Twenty years ago on 12 January 2001, actress Anna Fiorentini opened the very humble doors to what would go on to be the Prince’s Trust-supported, award-winning, hugely successful Anna Fiorentini Performing Arts School with branches all over London. The school would flourish, housing its charity – The Fiorentini Foundation to help children with, or affected by severe illness and giving access to the arts to children from marginalised communities; The Fiorentini Mosson Agency – representing a diverse and eclectic array of young talent, and finally, Stage & the City – offering affordable and fun after-work performing classes to adults.
In 2001, Anna watched nervously as the first ever 70 students stepped in to join part-time acting, singing and dance classes in a small, freezing-cold community hall in Hackney. She hoped she would just about break even, willing herself to remember why she embarked on this venture in the first place. The reason was to bring affordable, reliable, glass-ceiling-smashing professional arts training to the young people of Hackney, who were so often overlooked.

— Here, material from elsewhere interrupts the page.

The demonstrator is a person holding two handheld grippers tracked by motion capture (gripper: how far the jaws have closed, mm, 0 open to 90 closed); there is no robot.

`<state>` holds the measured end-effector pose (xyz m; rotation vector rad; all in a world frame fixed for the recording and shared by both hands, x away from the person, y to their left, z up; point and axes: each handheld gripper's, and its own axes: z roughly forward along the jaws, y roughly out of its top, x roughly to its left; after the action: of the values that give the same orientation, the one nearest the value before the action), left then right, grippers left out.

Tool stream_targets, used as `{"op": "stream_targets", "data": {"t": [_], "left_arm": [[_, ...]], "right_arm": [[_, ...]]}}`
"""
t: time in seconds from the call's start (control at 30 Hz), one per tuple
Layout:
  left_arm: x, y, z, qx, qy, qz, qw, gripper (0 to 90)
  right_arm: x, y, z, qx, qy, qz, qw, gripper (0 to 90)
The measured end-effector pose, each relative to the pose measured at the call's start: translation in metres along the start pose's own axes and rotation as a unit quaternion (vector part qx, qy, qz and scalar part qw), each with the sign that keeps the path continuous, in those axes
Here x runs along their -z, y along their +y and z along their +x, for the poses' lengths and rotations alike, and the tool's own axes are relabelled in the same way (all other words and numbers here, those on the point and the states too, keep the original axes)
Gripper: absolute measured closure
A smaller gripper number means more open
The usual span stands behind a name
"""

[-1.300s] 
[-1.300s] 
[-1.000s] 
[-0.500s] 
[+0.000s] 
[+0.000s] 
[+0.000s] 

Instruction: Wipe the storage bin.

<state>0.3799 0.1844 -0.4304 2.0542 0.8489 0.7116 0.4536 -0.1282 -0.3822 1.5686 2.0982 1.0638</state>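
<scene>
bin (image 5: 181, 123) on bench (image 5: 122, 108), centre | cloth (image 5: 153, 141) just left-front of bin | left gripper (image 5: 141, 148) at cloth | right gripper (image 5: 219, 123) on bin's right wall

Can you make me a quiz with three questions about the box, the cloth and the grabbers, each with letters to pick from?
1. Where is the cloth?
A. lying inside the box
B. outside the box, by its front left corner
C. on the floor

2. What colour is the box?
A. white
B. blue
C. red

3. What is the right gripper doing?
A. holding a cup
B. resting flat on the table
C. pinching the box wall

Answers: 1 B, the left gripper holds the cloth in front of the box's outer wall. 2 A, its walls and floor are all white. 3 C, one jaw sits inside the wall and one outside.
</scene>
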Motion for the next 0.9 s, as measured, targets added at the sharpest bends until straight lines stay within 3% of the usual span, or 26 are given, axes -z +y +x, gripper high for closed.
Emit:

As a trained actress from Hackney herself, Anna had seen first-hand the lack of any escapist, inspirational after-school and weekend classes for children to boost their confidence, learn valuable life and social skills and have fun. Now, of course you can’t escape the cacophony of drama classes for children but at the time, what Anna was doing was ground-breaking. She was a pioneer of sorts, paving the way for children from marginalised, often BAME communities to be seen and heard.
Over the years, as Anna relied solely on her own tenacity to build the business, she saw more and more young people’s self-esteem grow as they took part in the classes she offered. The school launched the careers of numerous inner-city children including:
Although heaped with success, the business has not come without its own setbacks, the biggest, of course being Covid19, which struck just a year before the twentieth anniversary of Anna Fiorentini Performing Arts School.
The pandemic decimated her small business, as it has done for so many. Anna was forced to take out a disruption loan which she will be paying back for the next ten years, and this will only support the business until April. The Fiorentini Foundation which raises money for young people with, or affected by severe illness or those from marginalised communities by offering them subsided or free performing arts training, giving them much-needed escapism, has been hardest hit. All fundraising events last year had to be cancelled and they could support no new children.
But through the darkness there has been some light – fundraisers have stepped forward to help in whatever way they can. Whether that be current students putting on online talent shows to her own staff cycling 150 miles over lockdown. Yet again, Anna was forced to rely on the tenacity that helped her stabilise her business twenty years’ ago to save her company. Anna Fiorentini Performing Arts School is by no means out of the woods yet and Anna is doing all she can to ensure the business survives. Due to social distancing, Anna had to cut student numbers in half, and then came the third lockdown. All classes were moved online, and her team anxiously worked towards face-to-face lessons again in the future. Now with doors reopening, we can work towards building the school back up again.
Although this twenty-year celebration is not what she hoped it will be, the ever-positive Anna will be pushing celebratory events to 2022 such as the Hackney Empire Showcase. Now, more than ever Anna is remembering the faces of the young people she has encountered over the twenty years that have had their lives transformed through the affordable and inspirational part-time training she offers. She’s not giving up yet.